Tooth Erosion: The Foods and Beverages That Cause It

Tooth erosion is the wearing down of your enamel, and acids in the foods and beverages you consume are a major reason for it.

Sugar is bad for your teeth. Everyone knows it and is warned of it at a young age, but sugar may be overemphasized. It is that emphasis that leads many people to believe that diet sodas are a safe choice for your teeth. They are not! Diet sodas often have higher acid levels than regular soda.

Acids are bad for your teeth because they break down your tooth enamel—the protective layer. This is a process known as tooth erosion. Erosion not only discolors your teeth but makes you susceptible to cavities and infections. Enamel can be repaired, but once it has eroded, that erosion is irreversible!

As your enamel wears, you may experience:

  • Sensitivity to hot, cold, and sugary food and drinks
  • Yellowing or other discoloration of the teeth
  • Changes to your fillings
  • Greater susceptibility to cavities
  • Abscesses in extreme cases
  • Tooth loss in extreme cases

If you have tooth erosion, you may need a filling, root canal therapy, or to have the tooth or teeth removed. Once treated, you may need a crown to protect the tooth, and crowns and veneers are available as cosmetic options in order to perfect your smile.

Problem Foods and Beverages

You want to limit your consumption of foods and beverages that contain high levels of acid. If a food or drink is carbonated, sour, or citrus-flavored, there is a good chance it is loaded with acids.

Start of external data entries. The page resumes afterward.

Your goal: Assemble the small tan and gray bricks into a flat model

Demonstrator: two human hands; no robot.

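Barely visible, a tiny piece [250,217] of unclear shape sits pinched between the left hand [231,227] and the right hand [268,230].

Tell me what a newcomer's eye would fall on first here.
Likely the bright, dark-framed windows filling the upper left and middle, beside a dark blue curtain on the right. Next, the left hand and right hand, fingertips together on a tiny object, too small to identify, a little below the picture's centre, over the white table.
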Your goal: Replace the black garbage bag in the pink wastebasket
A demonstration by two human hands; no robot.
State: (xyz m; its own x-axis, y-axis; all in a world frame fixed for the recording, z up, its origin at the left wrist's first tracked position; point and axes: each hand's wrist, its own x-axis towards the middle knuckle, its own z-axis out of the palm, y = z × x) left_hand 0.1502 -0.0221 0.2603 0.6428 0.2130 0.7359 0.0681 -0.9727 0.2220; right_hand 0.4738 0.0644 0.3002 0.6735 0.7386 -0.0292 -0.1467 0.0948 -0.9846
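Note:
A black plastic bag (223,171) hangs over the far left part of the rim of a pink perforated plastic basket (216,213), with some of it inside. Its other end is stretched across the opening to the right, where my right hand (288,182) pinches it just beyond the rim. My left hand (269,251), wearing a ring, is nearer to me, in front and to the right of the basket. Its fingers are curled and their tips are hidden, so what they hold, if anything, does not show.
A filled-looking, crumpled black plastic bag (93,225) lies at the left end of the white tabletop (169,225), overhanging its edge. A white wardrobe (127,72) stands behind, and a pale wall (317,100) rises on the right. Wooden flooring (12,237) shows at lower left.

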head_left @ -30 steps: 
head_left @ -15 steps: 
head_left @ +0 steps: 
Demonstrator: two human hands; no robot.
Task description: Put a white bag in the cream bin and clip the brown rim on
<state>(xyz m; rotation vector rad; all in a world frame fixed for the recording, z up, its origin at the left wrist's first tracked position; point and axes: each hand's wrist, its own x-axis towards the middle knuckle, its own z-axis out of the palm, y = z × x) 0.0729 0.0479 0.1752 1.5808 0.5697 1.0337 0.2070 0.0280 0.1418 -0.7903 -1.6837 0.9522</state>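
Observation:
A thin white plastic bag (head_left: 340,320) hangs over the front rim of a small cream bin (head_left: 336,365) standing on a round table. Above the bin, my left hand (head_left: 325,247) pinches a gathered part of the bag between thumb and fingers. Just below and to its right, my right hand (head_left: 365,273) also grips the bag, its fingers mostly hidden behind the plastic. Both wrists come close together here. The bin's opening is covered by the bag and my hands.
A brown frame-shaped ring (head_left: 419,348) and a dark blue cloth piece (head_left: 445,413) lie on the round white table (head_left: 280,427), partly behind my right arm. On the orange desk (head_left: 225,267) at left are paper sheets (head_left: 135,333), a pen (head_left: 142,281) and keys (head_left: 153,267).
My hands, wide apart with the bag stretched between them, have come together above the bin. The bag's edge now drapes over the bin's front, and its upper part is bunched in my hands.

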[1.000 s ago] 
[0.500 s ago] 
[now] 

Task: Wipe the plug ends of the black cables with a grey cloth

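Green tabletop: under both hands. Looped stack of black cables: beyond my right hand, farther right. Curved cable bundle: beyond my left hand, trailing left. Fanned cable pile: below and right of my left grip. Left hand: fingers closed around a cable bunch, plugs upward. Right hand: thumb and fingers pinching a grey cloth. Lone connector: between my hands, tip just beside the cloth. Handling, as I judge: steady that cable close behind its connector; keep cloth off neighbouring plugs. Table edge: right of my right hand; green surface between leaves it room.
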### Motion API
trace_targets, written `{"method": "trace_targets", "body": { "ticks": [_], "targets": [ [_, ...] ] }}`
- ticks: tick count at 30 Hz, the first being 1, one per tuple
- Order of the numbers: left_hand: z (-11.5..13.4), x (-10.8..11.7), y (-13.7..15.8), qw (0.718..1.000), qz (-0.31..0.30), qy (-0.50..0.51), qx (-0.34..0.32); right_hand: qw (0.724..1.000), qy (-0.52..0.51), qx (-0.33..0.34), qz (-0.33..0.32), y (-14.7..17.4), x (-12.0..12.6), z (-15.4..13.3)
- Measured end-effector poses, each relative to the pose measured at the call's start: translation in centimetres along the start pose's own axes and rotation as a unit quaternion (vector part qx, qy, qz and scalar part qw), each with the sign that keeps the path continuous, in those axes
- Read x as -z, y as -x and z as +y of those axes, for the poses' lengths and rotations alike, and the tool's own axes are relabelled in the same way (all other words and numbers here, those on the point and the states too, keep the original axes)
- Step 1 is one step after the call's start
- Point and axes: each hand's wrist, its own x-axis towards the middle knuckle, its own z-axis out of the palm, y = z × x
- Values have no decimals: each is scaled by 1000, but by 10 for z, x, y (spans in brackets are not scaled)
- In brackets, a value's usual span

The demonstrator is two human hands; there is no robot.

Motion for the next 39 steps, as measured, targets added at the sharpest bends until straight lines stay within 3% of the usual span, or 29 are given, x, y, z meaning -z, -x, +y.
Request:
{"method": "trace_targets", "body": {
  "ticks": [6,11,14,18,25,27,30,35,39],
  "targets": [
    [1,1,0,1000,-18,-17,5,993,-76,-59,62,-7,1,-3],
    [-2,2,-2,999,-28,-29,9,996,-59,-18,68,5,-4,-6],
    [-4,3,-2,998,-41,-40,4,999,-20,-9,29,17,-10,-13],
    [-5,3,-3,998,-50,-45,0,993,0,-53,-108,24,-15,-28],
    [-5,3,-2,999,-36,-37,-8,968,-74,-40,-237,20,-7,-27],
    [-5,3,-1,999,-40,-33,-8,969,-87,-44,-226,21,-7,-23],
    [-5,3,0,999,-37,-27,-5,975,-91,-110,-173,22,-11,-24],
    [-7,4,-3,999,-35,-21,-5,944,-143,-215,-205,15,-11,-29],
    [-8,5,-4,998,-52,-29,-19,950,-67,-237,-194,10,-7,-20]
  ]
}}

Many acidic foods—such as tomatoes and oranges—are quite nutritious. Feel free to eat them as ingredients in meals, but limit your consumption of them as snacks. Dried fruits can be particularly troublesome because they stick to your teeth and continue releasing acids over time.

The main culprits when it comes to tooth erosion are soft drinks, including soda and sports drinks. Sugar-free may be better in terms of less empty calories consumed, but the acids are just as bad and often present in much higher quantities to compensate for the lack of sugar. Your best bet is to eliminate these from your diet altogether, and if you do drink them, do so only as an occasional treat.

Oranges have already had a mention. Other culprits include lemons and limes, which many people use to flavor their water and inadvertently damage their teeth. Fresh-squeezed lemonade and orange juice may seem like an all-natural beverage option, but they can really do a number on your teeth.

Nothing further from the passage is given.